-- Problem --
Examine the material below. Gather every line in which the string "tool" appears.
-*-
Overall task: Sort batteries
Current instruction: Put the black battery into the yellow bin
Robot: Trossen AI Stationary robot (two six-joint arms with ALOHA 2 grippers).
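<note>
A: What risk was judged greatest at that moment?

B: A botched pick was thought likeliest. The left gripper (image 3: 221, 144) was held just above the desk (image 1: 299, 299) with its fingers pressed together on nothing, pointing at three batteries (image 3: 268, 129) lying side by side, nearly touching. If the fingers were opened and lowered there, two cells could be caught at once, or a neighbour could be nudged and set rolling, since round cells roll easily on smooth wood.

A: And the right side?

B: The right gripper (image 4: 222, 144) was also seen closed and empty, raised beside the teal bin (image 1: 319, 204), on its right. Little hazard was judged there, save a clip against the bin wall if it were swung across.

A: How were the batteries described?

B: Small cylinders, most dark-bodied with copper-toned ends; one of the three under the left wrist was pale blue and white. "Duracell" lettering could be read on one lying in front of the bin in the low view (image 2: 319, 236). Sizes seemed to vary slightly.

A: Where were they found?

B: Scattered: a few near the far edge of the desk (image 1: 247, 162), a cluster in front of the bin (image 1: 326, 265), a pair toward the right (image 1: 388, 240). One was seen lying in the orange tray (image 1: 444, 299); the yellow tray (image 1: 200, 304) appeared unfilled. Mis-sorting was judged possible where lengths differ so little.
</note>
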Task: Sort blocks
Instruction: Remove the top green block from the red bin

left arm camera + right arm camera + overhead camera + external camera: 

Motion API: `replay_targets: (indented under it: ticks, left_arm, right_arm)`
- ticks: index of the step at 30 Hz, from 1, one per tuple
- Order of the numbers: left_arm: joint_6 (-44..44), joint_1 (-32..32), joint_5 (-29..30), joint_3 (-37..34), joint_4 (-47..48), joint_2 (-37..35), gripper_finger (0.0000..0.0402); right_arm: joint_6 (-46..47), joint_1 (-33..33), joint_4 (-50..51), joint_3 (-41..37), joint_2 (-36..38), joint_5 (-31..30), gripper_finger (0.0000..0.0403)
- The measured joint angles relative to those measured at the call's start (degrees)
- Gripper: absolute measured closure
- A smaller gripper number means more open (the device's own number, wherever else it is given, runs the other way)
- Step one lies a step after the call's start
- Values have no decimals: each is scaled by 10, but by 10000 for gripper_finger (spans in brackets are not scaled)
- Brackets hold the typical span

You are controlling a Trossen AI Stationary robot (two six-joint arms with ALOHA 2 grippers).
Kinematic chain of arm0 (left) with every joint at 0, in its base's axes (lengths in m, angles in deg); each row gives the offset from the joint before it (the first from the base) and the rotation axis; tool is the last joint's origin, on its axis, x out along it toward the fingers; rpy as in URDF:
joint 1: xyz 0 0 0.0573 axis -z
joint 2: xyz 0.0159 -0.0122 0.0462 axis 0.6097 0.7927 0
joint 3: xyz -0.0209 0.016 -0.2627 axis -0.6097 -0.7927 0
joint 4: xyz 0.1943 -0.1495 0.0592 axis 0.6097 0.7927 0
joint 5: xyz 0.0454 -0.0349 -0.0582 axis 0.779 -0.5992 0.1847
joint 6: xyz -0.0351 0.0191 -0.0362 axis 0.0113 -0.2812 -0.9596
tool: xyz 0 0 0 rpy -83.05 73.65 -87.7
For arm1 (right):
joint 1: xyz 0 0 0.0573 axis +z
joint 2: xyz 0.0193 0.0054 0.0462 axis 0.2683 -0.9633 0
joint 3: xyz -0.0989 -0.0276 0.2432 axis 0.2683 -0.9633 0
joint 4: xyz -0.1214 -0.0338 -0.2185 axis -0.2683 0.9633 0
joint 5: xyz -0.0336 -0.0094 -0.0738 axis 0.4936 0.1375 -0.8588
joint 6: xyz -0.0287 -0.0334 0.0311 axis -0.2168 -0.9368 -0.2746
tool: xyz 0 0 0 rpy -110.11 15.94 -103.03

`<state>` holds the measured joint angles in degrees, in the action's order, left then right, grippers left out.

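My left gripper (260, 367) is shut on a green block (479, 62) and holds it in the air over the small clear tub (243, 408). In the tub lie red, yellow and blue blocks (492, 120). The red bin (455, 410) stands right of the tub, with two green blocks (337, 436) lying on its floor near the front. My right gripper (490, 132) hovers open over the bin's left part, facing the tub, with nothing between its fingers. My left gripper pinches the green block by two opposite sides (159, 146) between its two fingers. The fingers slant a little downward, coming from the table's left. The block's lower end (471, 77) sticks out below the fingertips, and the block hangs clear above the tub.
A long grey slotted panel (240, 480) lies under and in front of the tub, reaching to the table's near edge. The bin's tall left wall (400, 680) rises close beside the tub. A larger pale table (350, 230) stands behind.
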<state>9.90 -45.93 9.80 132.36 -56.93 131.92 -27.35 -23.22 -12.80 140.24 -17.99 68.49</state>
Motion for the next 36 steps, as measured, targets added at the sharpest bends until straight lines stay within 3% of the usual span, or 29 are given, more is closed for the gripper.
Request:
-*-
-- Response --
Kinematic chain of arm0 (left) with every joint at 0, in its base's axes (lengths in m, angles in deg); each row gives the offset from the joint before it (the first from the base) and the rotation axis; tool is the last joint's origin, on its axis, x out along it toward the fingers; rpy as in URDF:
tool: xyz 0 0 0 rpy -83.05 73.65 -87.7
tool: xyz 0 0 0 rpy -110.11 15.94 -103.03

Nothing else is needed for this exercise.